Nothing should change. Output the data exactly.
BEGIN
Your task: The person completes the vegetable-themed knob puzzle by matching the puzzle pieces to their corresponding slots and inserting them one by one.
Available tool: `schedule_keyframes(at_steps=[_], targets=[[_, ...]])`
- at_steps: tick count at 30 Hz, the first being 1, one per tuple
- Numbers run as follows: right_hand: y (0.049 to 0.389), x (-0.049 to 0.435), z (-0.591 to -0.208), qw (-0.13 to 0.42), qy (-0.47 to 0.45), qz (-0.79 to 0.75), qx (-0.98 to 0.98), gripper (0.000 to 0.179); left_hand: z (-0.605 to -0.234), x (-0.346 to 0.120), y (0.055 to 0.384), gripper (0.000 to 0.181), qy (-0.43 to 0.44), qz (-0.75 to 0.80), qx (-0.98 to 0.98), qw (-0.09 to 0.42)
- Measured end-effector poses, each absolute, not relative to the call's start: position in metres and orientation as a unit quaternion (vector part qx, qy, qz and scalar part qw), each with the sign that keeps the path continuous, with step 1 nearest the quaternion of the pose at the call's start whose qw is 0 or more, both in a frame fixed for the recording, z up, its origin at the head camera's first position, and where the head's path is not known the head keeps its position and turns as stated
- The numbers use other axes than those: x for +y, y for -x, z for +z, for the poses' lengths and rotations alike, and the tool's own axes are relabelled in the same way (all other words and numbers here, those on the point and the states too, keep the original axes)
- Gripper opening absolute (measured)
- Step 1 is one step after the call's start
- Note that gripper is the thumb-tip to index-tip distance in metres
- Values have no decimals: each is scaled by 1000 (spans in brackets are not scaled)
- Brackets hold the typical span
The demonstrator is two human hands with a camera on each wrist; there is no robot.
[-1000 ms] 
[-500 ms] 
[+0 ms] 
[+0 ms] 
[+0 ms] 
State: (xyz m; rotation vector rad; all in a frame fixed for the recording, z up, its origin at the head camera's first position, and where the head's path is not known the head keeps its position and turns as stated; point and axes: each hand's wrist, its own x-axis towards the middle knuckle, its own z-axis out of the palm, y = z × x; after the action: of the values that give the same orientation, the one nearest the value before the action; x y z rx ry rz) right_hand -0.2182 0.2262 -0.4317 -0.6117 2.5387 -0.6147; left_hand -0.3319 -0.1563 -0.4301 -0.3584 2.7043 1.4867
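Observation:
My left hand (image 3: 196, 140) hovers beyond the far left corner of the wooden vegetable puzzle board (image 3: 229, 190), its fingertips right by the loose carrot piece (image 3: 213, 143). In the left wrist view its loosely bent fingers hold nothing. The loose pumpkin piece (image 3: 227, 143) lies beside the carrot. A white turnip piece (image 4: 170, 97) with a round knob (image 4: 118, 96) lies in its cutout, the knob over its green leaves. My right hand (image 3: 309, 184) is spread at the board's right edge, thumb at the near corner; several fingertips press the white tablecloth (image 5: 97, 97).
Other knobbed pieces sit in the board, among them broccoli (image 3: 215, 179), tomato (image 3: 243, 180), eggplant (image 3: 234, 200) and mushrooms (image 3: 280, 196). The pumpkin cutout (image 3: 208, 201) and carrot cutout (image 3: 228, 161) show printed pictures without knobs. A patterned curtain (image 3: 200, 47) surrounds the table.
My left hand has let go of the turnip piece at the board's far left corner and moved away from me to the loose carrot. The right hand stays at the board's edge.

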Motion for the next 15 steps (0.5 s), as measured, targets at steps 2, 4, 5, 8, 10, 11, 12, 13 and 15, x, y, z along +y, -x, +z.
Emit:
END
> [Reply]:
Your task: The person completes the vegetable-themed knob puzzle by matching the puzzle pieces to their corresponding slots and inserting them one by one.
Available tool: `schedule_keyframes(at_steps=[_], targets=[[_, ...]])`
- at_steps: tick count at 30 Hz, the first being 1, one per tuple
- Numbers run as follows: right_hand: y (0.049 to 0.389), x (-0.049 to 0.435), z (-0.591 to -0.208), qw (-0.13 to 0.42), qy (-0.47 to 0.45), qz (-0.79 to 0.75), qx (-0.98 to 0.98), gripper (0.000 to 0.179); left_hand: z (-0.605 to -0.234), x (-0.346 to 0.120), y (0.055 to 0.384), gripper (0.000 to 0.181), qy (-0.43 to 0.44), qz (-0.75 to 0.80), qx (-0.98 to 0.98), qw (-0.09 to 0.42)
- Measured end-effector poses, each absolute, not relative to the call's start: position in metres and orientation as a unit quaternion (vector part qx, qy, qz and scalar part qw), each with the sign that keeps the path continuous, with step 1 nearest the quaternion of the pose at the call's start whose qw is 0 or more, both in a frame fixed for the recording, z up, its origin at the head camera's first position, and where the head's path is not known the head keeps its position and turns as stated
- The numbers use other axes than those: x for +y, y for -x, z for +z, for the poses' lengths and rotations alike, and the tool's own axes are relabelled in the same way (all other words and numbers here, those on the point and the states too, keep the original axes)
- Gripper opening absolute (measured)
- Step 1 is one step after the call's start
- Note that gripper is the thumb-tip to index-tip distance in metres
- Values have no decimals: each is scaled by 1000 (spans in brackets are not scaled)
- Brackets hold the typical span
The demonstrator is two human hands with a camera on each wrist; there is no robot.
[-1000 ms] 
[-500 ms] 
[+0 ms] 
[+0 ms] 
[+0 ms] 
State: (xyz m; rotation vector rad; all in a frame fixed for the recording, z up, its origin at the head camera's first position, and where the head's path is not known the head keeps its position and turns as stated; point and axes: each hand's wrist, its own x-axis towards the middle knuckle, its own z-axis out of the palm, y = z × x; after the action: of the values that give the same orientation, the one nearest the value before the action; x y z rx ry rz) right_hand -0.2182 0.2262 -0.4317 -0.6117 2.5387 -0.6147; left_hand -0.3319 -0.1563 -0.4301 -0.3584 2.7043 1.4867
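Observation:
My left hand (image 3: 196, 140) hovers beyond the far left corner of the wooden vegetable puzzle board (image 3: 229, 190), its fingertips right by the loose carrot piece (image 3: 213, 143). In the left wrist view its loosely bent fingers hold nothing. The loose pumpkin piece (image 3: 227, 143) lies beside the carrot. A white turnip piece (image 4: 170, 97) with a round knob (image 4: 118, 96) lies in its cutout, the knob over its green leaves. My right hand (image 3: 309, 184) is spread at the board's right edge, thumb at the near corner; several fingertips press the white tablecloth (image 5: 97, 97).
Other knobbed pieces sit in the board, among them broccoli (image 3: 215, 179), tomato (image 3: 243, 180), eggplant (image 3: 234, 200) and mushrooms (image 3: 280, 196). The pumpkin cutout (image 3: 208, 201) and carrot cutout (image 3: 228, 161) show printed pictures without knobs. A patterned curtain (image 3: 200, 47) surrounds the table.
My left hand has let go of the turnip piece at the board's far left corner and moved away from me to the loose carrot. The right hand stays at the board's edge.
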
Motion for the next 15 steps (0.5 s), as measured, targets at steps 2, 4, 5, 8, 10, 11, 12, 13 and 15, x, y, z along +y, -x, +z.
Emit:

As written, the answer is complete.